→ Exercise:
Looking at the entries underneath, work out how many lines contain "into". Write only that number.

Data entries
--

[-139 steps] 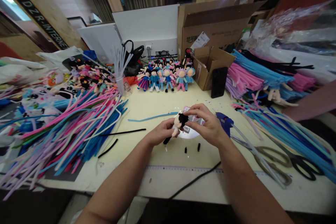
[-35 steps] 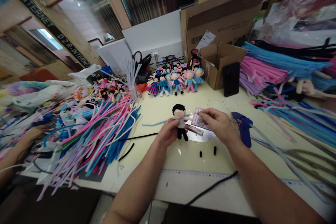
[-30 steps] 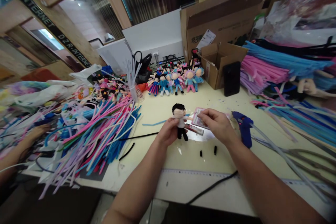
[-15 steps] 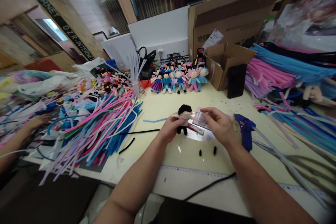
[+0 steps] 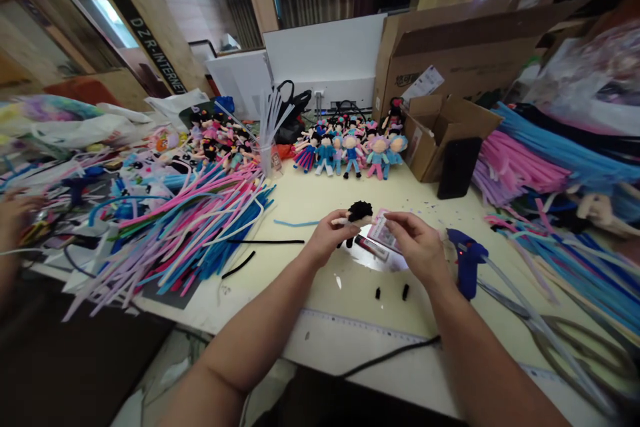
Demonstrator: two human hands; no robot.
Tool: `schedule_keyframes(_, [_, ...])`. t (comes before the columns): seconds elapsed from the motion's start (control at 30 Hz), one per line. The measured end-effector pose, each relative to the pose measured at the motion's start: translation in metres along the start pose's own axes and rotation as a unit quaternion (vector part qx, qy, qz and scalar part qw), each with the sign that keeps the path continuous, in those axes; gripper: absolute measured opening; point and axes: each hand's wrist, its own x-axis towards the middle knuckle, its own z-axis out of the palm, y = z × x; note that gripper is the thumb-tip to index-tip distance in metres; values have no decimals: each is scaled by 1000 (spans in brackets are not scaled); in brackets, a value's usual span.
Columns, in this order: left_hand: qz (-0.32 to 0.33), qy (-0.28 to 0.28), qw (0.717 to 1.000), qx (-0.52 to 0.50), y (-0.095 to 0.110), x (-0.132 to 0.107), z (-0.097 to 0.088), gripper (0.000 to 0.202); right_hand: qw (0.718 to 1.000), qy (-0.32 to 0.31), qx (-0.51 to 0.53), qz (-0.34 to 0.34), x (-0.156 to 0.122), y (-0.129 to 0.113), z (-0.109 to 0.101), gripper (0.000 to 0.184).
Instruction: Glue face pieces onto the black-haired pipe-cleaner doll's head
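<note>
My left hand [image 5: 330, 238] is closed around a small pipe-cleaner doll [image 5: 360, 211] with black fuzzy hair, a pale face and black legs. The doll is tilted, and my fingers cover part of its body. To the right of it, my right hand [image 5: 416, 240] is closed in a pinch, its fingertips apart from the doll's head; what they hold, if anything, is too small to make out. Beneath lie a pink printed card [image 5: 386, 232] and a small tube-like item [image 5: 371, 247]. Two short black pieces, one of them a stub [image 5: 405, 291], lie nearer me.
A blue glue gun [image 5: 469, 263] and large scissors [image 5: 575, 347] are at right. Pipe cleaners [image 5: 190, 227] pile up at left. Finished dolls [image 5: 351, 153] stand at the back beside a cardboard box [image 5: 425, 140] and black phone-like slab [image 5: 457, 168]. Another person's hand [image 5: 17, 210] shows far left.
My left hand has turned the doll, so its head leans right and its body shows less. My right hand stays pinched near it. The view has shifted, and the other person's hand moved left.
</note>
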Motion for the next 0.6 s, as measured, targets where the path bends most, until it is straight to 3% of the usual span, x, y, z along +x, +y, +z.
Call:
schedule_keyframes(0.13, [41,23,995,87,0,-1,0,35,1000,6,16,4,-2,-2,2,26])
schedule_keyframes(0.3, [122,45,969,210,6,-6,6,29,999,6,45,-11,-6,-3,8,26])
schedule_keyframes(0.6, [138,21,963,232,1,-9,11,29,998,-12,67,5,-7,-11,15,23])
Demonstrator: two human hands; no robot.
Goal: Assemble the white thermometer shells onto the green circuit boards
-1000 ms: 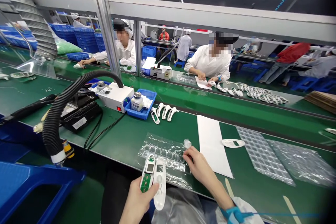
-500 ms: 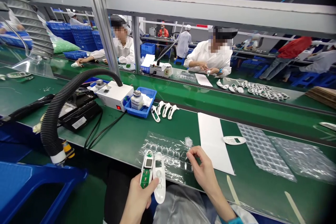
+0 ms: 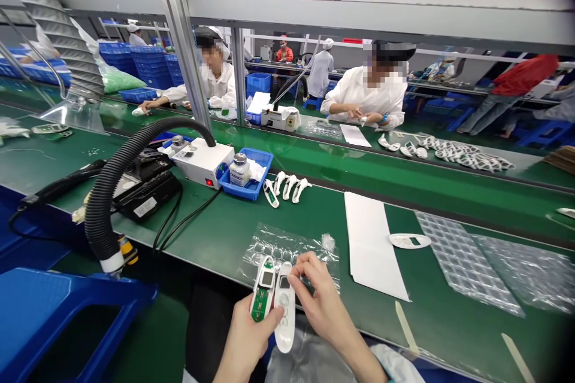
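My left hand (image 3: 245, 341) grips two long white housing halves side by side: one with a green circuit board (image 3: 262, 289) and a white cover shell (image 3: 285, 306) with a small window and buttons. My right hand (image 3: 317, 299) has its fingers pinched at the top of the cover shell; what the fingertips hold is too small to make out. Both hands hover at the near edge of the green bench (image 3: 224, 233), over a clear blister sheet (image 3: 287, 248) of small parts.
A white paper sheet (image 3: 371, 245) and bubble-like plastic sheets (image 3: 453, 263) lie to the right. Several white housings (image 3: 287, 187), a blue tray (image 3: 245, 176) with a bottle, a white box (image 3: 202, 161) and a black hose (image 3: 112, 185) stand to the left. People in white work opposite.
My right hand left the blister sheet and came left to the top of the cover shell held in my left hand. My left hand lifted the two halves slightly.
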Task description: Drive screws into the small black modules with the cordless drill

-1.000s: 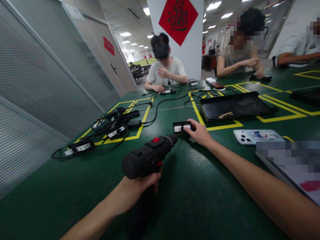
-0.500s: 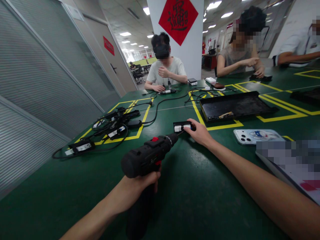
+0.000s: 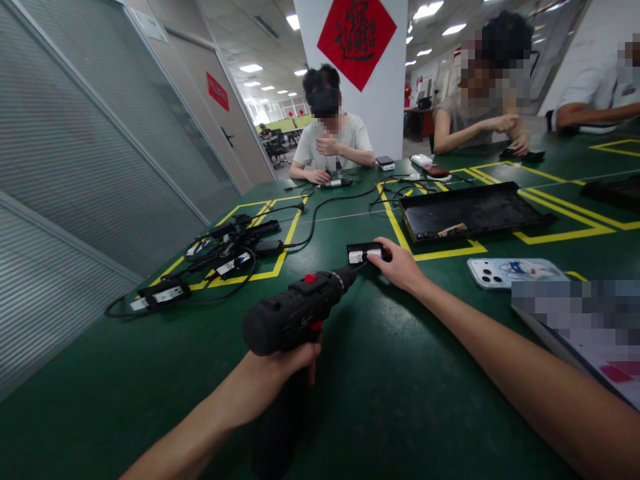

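Observation:
My left hand (image 3: 273, 377) is wrapped round the grip of a black electric screwdriver (image 3: 295, 312) with red buttons. The tool's tip points at a small black power adapter (image 3: 363, 253) with a white label, lying on the green table (image 3: 200, 373). My right hand (image 3: 400, 267) reaches forward and pinches the right end of that adapter, holding it on the table.
A pile of black adapters and cables (image 3: 220, 257) lies at the left inside yellow tape lines. A black tray (image 3: 470, 212) sits behind my right hand. A phone (image 3: 510, 272) lies at the right. Three other people sit across the table.

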Available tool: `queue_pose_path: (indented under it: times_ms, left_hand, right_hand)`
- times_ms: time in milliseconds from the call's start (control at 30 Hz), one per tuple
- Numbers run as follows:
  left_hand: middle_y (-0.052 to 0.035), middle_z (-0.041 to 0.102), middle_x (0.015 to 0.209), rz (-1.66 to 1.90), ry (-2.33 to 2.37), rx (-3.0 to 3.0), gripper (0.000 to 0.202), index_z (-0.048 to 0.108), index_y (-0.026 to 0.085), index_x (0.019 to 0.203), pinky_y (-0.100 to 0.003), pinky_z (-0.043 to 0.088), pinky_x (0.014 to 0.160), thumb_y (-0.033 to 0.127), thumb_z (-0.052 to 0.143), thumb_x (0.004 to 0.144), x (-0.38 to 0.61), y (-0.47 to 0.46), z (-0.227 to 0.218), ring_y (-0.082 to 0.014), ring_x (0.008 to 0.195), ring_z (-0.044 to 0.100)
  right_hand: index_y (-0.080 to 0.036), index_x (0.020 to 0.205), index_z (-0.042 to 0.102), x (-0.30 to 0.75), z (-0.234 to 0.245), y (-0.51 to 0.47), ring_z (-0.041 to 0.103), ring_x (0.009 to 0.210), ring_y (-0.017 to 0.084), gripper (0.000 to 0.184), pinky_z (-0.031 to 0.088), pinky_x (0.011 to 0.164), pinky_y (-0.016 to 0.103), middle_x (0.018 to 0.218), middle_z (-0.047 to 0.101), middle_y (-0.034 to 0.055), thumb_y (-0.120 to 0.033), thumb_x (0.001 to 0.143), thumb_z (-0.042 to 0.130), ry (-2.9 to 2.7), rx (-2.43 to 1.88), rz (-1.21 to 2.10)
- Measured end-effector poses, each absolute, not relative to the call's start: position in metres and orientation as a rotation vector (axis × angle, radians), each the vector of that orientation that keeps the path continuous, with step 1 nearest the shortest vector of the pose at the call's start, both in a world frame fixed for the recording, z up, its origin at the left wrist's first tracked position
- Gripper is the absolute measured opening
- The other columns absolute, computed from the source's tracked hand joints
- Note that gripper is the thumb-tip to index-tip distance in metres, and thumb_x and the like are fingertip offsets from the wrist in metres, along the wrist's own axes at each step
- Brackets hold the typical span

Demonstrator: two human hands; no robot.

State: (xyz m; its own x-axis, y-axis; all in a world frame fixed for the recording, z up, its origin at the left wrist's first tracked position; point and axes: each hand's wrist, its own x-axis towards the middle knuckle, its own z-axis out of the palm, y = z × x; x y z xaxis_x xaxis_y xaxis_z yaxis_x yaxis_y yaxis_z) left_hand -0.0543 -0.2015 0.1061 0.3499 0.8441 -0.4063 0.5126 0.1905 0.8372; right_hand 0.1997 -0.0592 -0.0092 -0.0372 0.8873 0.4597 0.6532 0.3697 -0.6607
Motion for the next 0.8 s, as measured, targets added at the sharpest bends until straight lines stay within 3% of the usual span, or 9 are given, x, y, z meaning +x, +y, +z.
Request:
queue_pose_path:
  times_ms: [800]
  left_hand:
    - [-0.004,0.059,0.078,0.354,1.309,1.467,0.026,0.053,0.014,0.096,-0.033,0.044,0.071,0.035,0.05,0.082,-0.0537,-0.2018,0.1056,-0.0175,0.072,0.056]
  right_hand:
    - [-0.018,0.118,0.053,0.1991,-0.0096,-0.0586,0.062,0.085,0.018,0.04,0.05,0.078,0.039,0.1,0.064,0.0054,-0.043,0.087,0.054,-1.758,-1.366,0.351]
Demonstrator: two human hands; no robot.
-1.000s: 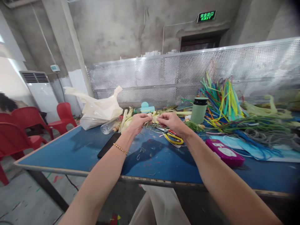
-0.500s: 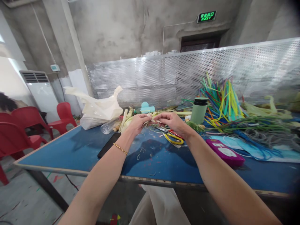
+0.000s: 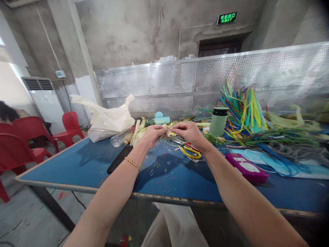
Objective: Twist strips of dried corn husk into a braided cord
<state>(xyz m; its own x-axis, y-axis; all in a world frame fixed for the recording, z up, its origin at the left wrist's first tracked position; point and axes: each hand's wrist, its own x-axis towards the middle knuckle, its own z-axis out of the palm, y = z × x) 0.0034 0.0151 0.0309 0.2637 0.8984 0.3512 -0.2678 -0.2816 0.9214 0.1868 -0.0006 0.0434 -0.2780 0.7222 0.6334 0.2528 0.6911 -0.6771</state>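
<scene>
My left hand (image 3: 153, 134) is closed in a pinch on a small pale strip (image 3: 168, 130), which looks like a piece of dried corn husk. My right hand (image 3: 190, 133) faces it with fingertips pressed together beside the strip; whether they grip its end is too small to tell. Both hands hover over the blue table (image 3: 159, 185). Beneath the right hand lie yellow-handled scissors (image 3: 190, 153) and a red-handled tool (image 3: 192, 146). Pale husks (image 3: 138, 133) lie behind the left wrist.
A black phone (image 3: 120, 159), a clear bottle (image 3: 118, 140) and a white plastic bag (image 3: 110, 120) lie left. On the right are a green jar (image 3: 218, 122), colourful strips (image 3: 250, 109), bundled cords (image 3: 282, 137) and a purple box (image 3: 246, 168). A perforated metal panel (image 3: 159, 85) stands behind.
My right fingertips have drawn slightly right, away from the left ones, and their fingers have curled closer together. The left hand has barely moved.
</scene>
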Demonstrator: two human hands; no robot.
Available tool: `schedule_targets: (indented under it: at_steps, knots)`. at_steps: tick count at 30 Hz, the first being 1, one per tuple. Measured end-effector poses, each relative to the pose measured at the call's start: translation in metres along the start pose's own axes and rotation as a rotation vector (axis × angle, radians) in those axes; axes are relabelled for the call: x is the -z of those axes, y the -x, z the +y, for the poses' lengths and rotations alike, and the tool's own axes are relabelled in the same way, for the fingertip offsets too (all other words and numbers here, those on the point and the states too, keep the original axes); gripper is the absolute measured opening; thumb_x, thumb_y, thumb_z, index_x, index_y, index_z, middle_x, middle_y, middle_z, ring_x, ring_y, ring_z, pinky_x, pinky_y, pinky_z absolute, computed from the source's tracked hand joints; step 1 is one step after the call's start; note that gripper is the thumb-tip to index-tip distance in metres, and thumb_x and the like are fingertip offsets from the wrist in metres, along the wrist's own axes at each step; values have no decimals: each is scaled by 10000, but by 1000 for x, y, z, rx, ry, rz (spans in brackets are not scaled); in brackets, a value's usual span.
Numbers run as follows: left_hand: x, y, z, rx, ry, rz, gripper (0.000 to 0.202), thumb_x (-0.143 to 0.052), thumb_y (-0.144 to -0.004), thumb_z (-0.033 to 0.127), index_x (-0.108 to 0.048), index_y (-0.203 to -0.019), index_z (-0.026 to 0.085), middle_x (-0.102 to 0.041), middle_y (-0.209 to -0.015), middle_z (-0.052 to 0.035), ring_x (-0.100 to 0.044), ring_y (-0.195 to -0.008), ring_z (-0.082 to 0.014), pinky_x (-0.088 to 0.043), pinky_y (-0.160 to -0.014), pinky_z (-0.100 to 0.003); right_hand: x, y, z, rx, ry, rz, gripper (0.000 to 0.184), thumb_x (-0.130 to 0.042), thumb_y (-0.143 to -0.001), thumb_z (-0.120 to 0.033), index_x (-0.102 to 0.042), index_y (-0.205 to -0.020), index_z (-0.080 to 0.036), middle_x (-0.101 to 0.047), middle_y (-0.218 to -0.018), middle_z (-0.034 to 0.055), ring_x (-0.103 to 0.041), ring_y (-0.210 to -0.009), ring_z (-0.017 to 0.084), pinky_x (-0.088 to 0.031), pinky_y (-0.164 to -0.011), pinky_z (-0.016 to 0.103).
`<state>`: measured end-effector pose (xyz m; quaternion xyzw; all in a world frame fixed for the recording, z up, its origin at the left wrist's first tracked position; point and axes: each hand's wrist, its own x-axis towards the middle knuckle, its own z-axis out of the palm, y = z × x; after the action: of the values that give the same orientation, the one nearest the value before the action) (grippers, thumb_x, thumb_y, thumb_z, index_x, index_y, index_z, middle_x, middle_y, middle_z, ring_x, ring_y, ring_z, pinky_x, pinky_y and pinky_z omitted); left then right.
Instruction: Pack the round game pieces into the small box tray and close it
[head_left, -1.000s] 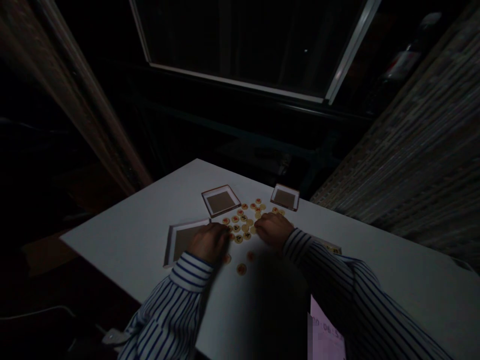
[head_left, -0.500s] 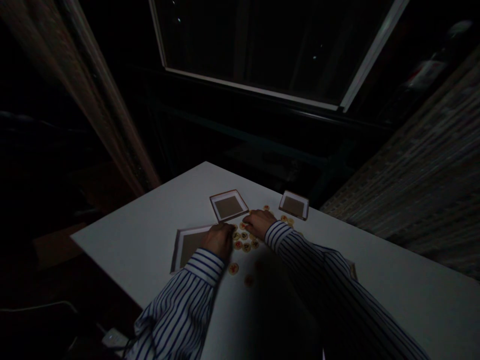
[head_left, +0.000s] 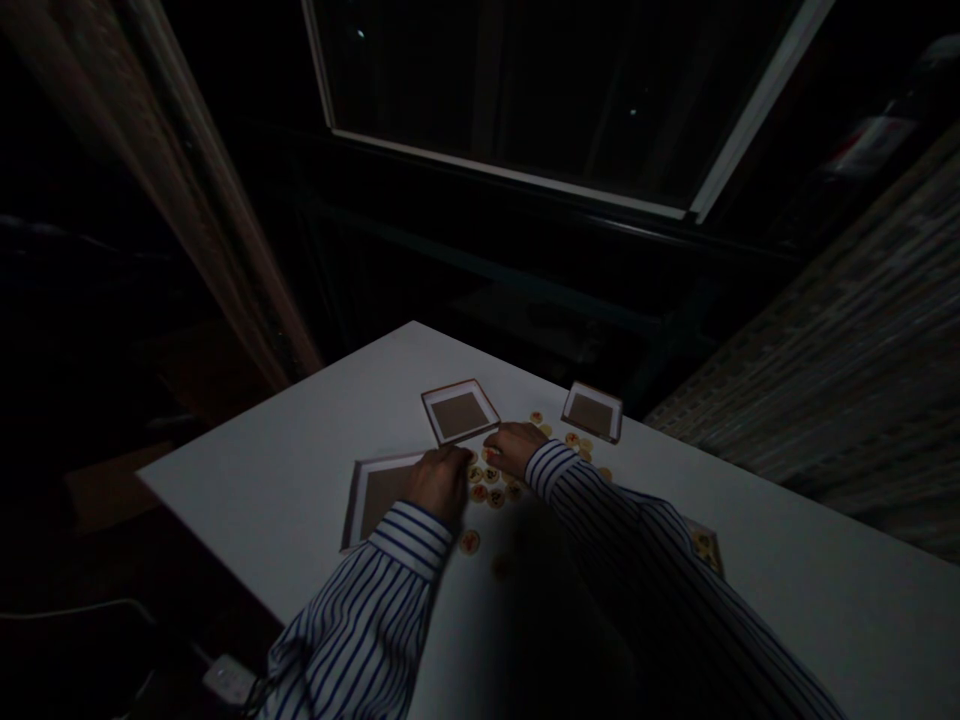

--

→ Answer to this exercise:
3